Food justice is a hot topic, in activism and scholarship, expanding significantly over the past twenty years. The heightened public focus on, and evolving critical analysis of ‘unevenness’ in the food system - ranging from diet-related health disparities to modern-day slavery - that has evolved in tandem with these social and academic movements attest to their salience. Intellectual debate - both within academe and beyond its metaphorical confines - about what food justice means, has helped to advance knowledge about the contours of social justice in the food system. Still, even with this creation of new knowledge, many vulnerable communities still lack access to fresh, affordable, healthy food, produced and exchanged by the people who consume it – one of the fundamental focus points of ‘food justice’ activists in the US, and of international farmer-led movements for food sovereignty.
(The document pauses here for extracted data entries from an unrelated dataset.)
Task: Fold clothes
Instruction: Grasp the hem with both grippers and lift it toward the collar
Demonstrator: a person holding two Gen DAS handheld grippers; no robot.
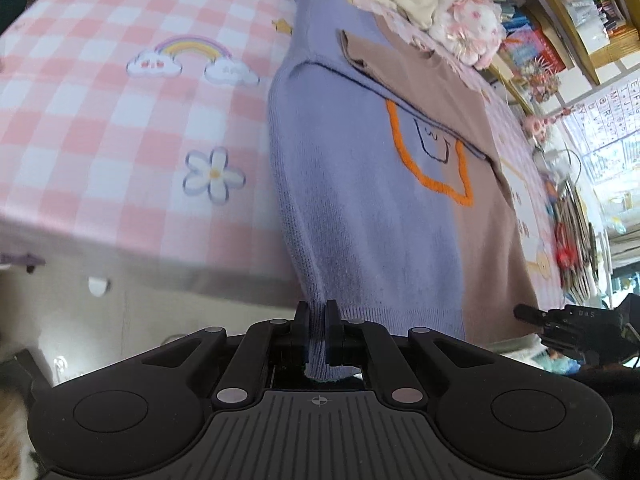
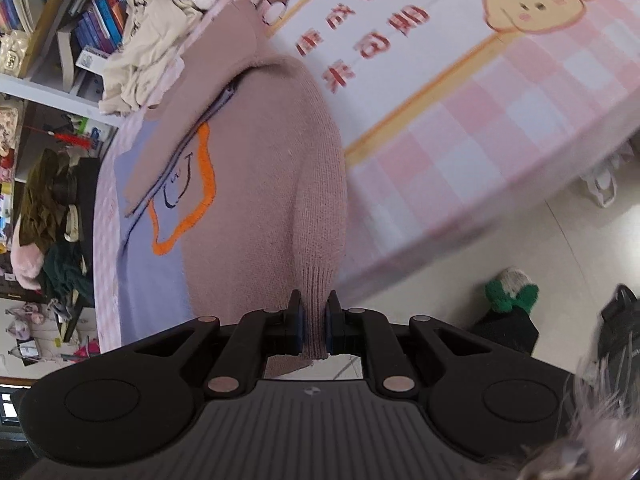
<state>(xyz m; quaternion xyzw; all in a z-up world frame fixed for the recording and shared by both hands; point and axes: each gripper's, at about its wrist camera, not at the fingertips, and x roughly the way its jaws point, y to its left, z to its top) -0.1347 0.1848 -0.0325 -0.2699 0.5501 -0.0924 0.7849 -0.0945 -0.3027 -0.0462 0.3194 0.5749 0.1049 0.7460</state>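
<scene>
A knit sweater, half lavender-blue (image 1: 360,208) and half dusty brown (image 2: 256,200), with an orange outlined shape on its front, lies on the bed with both sleeves folded across the chest. My left gripper (image 1: 318,316) is shut on the ribbed hem at the blue corner. My right gripper (image 2: 314,312) is shut on the ribbed hem at the brown corner. Both hem corners are lifted off the near edge of the bed. The right gripper also shows in the left wrist view (image 1: 568,320).
The bed has a pink checked sheet (image 1: 120,128) with rainbow and flower prints. A cream garment (image 2: 148,56) and a plush toy (image 1: 468,28) lie at the far edge. Bookshelves (image 1: 568,8) stand behind. A green and white toy (image 2: 512,288) sits on the floor.
</scene>
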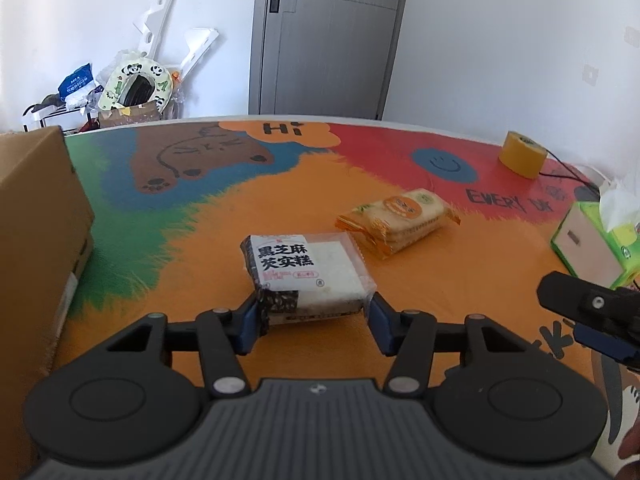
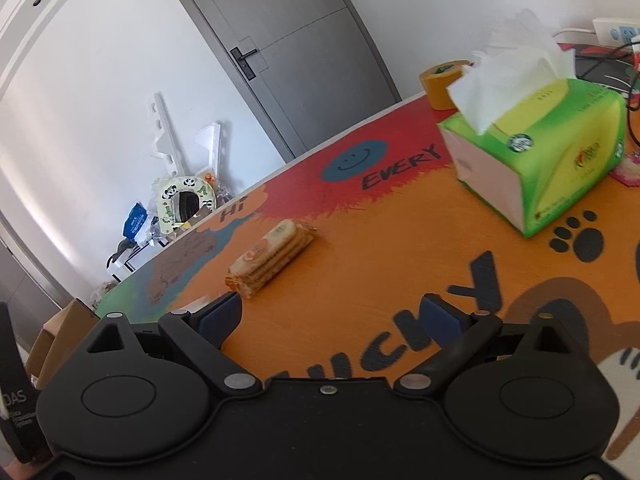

Significantly uneven power dynamics remain. This fact gives pause to how we define food justice, and who “we,” the epistemological creators of this action-oriented movement of activists and scholars are. This panel discussion focuses on who gets to define "food justice." What roles do community-based activists who give their blood sweat and tears to the work, and those in primarily intellectual spaces play? Where are the middle grounds of collaboration in which community-based activists and academics can work together to define "food justice” and use the resources at hand to create a truly more equitable discursive space with end goals of both food sufficiency and changed power dynamics at multiple food systems scales?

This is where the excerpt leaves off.